Smarter compile time ENUM for c++, low memory, high performance, but provides access to iterators, labels, and is Intellisense friendly.
This code provides C++ with an enum construct that is a true (inheritable) class, while providing the memory footprint, compile time resolution and performance of the classical enum / enum class construct.
- Desiderata:
- No more memory or CPU overhead than standard enum, for standard enum ops.
- Compile time resolution of standard enum ops.
- Full range of integral container types (int, unsigned long, long long)
- Iterator access to enum values.
- set / get enum by value, string label or index (into list of defined enums)
- Initialization via explicit label value, label equivalence, or automatic increment.
- External dependencies limited to STL (no BOOST).
- Limit namespace pollution by enum value labels.
All code is in a single header file, with no outside libraries, or dependencies beyond the STL.
Define a simple enum, use enumclass( foo_t, first, second, third ); To define the equivelent of enum foo_t { first, second, third };. To instantiate an instance simply use foo_t fooinst; .
To override the default integral container type of int, with another type (e.g. unsigned long long) use enumclassT( foo, unsigned long long, first, second, third );
Autocomplete mechanisms, such as MSVC Intellisense are supported through native use of class-encapsulated enum, so enum values can be referred to as foo::first, foo::second To access a list of values, without pollution of enum label name space use foo::val::first
Simple enum access is provided buy a class, with a memory footprint equal to the base container type. More advanced options (like iteration, string label lookup, and reverse lookup) are accomplished by a singleton class allocated once during static object initialization, using the Construct on First Use idiom to adddress the Static Init Fiasco. This results in a static object per enum TYPE (not per instance) that is never deallocated. While messy, just consider this analogous to the memory footprint of a compiled class definition, but allocated at runtime rather than statically in the binary. Enum values are compile time constant and do not require initialization to use.
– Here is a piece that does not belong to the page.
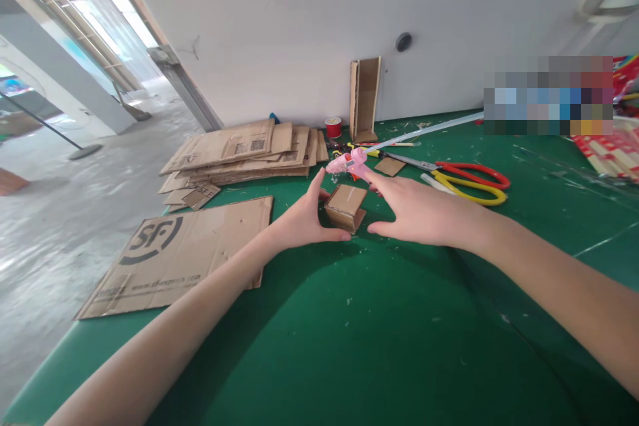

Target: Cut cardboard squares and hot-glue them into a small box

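A small folded cardboard block (346, 200), open on its near right side, sits on the green table between my hands. My left hand (305, 216) is around its left side, thumb and fingers spread; whether it touches the cardboard I cannot tell. My right hand (417, 208) is just to the right of the block, thumb and fingers apart, with nothing seen in it. Right behind the block lies a pink glue gun (345, 163), a long translucent glue stick (424, 132) running from its back toward the right. My right fingertips are partly hidden near the gun.
Scissors (469, 181) with red and yellow handles lie right of the glue gun. Stacked cardboard sheets (234, 150) and a printed cardboard sheet (184, 253) are on the left. A tall cardboard trough (366, 100) and a red spool (333, 127) stand near the wall (299, 33).
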Tool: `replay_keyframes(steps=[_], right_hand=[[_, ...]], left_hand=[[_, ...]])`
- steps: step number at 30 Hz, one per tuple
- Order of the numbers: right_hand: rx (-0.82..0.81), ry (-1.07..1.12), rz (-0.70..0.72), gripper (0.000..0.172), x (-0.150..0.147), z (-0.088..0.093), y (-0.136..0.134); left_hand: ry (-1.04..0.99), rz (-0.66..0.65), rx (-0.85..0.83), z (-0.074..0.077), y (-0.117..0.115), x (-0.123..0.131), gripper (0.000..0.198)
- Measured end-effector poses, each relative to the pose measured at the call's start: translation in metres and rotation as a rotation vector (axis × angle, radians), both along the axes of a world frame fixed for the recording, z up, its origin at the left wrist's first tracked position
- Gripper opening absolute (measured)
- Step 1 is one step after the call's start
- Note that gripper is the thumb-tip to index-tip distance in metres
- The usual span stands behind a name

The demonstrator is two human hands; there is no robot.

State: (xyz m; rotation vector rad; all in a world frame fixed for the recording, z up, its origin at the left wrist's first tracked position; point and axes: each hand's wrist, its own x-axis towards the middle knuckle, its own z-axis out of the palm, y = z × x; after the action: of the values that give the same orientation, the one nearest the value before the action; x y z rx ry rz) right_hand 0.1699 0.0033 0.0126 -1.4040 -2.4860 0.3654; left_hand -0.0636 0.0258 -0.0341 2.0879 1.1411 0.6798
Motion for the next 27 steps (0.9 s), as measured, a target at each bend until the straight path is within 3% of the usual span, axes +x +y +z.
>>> replay_keyframes(steps=[3,6,11,16,20,23,27], right_hand=[[-0.017,-0.037,-0.018,0.079,0.008,0.002,0.002],[-0.003,-0.07,-0.02,0.069,0.011,0.005,0.002],[-0.114,-0.235,-0.074,0.052,0.015,0.017,0.0],[-0.208,-0.426,-0.05,0.03,0.029,0.018,0.01],[0.017,-0.386,-0.109,0.026,0.033,-0.002,0.028],[0.266,-0.276,-0.106,0.039,0.035,-0.026,0.043],[0.238,-0.284,-0.143,0.039,0.043,-0.049,0.055]], left_hand=[[-0.046,0.146,0.018,-0.008,-0.007,0.012,0.131],[-0.084,0.213,-0.016,-0.01,-0.009,0.018,0.127],[-0.191,0.136,-0.169,-0.002,0.0,0.006,0.121],[-0.126,0.025,-0.243,0.003,0.014,-0.015,0.117],[-0.043,0.03,-0.198,0.006,0.019,-0.024,0.113],[-0.065,0.025,-0.22,0.007,0.021,-0.026,0.11],[-0.181,-0.006,-0.311,0.009,0.023,-0.029,0.107]])
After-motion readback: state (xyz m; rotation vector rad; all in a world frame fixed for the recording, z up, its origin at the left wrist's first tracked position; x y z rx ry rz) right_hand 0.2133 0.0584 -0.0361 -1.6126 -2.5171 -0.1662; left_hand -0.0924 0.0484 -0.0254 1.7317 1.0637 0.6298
Label values may defined automatically, explicitly or by reference, for example.
enumclass( foo2, first, second=3,third, last = third );
the values of each label of foo2 will be, respectively, 0,3,4,4 with indicies 0,1,2,3. An instance of foo2 can created, as usual, by
foo2 val;The following assignments are identical
val=foo2:second
val="second"
val=3An attempt to set an enum to an invalid value will result in setting the FIRST defined label, so it is recommended that the first value be an "invalid" element.
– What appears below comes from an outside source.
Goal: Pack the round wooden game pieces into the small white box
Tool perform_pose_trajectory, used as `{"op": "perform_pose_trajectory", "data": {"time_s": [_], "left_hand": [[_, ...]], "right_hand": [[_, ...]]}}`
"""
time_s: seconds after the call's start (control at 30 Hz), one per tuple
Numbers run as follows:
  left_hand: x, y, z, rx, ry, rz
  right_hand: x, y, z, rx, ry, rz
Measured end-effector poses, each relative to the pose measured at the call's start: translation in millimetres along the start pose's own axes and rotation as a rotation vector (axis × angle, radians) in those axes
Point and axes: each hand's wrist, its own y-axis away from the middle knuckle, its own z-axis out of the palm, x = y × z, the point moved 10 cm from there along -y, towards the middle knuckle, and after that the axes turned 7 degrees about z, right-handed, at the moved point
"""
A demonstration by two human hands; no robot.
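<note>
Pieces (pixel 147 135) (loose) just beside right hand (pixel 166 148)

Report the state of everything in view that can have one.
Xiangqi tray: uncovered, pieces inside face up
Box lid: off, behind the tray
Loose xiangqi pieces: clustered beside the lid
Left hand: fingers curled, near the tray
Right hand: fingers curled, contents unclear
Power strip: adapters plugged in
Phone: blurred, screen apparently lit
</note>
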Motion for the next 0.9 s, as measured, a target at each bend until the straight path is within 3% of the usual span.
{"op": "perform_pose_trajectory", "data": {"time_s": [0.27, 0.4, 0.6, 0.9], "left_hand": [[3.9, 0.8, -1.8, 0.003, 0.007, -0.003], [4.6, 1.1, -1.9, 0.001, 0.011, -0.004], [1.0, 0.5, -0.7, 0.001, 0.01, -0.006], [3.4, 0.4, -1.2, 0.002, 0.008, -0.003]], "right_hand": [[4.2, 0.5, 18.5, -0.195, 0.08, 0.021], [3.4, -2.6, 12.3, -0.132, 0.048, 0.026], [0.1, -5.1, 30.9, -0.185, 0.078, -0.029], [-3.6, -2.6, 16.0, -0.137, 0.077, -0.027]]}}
If multiple labels have the same value, the LAST name will be returned, for in the previous example
val=foo2::third
val.name() == "last"
val.index() == 3To preserve compatibility, performance and memory footprint, enumclass elements are stored by VALUE not index, so
foo2::third == foo2::last
Even though
foo2::name(2) != foo2::name(3)
Complete list of names, indices and values can be accessed at runtime using the .begin() and .end() iterators, or looping over index values from .first() to .last() .-- Brad 02-Nov-2015.